Task requirements: Filter the listing for lines containing "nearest".

Provided data:
◇ ◇ ◇ ◇ ◇ ◇ ◇
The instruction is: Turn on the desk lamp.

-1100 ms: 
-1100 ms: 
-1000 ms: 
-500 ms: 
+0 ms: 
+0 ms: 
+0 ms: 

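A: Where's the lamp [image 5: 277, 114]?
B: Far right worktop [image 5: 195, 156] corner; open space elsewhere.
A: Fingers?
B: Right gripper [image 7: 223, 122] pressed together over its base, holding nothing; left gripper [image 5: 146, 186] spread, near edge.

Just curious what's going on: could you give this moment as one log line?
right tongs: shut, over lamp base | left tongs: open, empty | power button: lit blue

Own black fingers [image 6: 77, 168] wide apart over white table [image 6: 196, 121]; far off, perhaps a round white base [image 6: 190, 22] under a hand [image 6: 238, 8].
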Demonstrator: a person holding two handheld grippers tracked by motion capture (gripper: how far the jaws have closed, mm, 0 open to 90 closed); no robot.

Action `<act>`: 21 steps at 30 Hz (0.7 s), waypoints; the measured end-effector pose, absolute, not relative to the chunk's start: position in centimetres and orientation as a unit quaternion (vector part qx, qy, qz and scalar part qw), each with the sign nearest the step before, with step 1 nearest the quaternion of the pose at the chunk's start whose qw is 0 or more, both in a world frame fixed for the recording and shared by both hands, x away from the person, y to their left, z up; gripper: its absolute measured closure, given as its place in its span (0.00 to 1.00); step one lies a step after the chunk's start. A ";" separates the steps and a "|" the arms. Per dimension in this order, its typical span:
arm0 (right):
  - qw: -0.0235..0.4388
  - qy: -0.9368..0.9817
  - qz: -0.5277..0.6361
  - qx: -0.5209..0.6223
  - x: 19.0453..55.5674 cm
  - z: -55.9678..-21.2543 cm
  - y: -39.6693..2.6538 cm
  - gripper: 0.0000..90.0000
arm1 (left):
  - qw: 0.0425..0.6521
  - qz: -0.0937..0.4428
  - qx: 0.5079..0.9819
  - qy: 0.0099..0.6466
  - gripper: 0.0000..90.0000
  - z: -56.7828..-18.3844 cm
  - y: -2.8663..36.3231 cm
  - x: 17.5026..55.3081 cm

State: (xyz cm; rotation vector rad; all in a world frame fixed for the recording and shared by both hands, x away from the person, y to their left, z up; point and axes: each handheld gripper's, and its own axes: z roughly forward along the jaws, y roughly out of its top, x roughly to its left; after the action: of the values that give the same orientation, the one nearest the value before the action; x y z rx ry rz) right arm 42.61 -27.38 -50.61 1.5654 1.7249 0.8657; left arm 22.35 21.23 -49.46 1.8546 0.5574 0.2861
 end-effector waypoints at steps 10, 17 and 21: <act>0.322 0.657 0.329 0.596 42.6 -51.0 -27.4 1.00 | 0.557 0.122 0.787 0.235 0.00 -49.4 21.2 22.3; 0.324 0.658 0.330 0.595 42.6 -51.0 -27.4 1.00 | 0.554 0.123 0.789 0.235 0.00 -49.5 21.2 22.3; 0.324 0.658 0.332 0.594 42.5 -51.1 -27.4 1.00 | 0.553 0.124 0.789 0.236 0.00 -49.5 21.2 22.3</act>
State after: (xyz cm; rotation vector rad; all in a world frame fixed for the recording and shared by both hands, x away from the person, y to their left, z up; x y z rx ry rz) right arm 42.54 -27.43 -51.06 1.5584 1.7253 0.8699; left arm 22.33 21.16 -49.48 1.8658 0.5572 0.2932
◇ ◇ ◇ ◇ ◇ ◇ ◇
Worked solution:
Action `<act>`: 21 steps at 30 Hz (0.7 s), waypoints; the measured end-effector pose, absolute, not relative to the chunk's start: position in centimetres and orientation as a unit quaternion (vector part qx, qy, qz and scalar part qw), each with the sign nearest the step before, with step 1 nearest the quaternion of the pose at the chunk's start whose qw is 0 or more, both in a world frame fixed for the recording and shared by both hands, x away from the person, y to their left, z up; gripper: its absolute measured closure, given as its place in its span (0.00 to 1.00); step one lies a step after the chunk's start. A ";" separates the steps and a "|" the arms. Per dimension in this order, its typical span:
State: (xyz cm; rotation vector rad; all in a world frame fixed for the recording and shared by both hands, x away from the person, y to their left, z up; point and axes: each handheld gripper's, and its own axes: z roughly forward along the jaws, y roughly out of its top, x roughly to its left; after the action: of the values that give the same orientation, the one nearest the value before the action; x y z rx ry rz) right arm 42.61 -27.38 -50.61 1.5654 1.7249 0.8657; left arm 22.35 21.23 -49.46 1.8546 0.5574 0.2861

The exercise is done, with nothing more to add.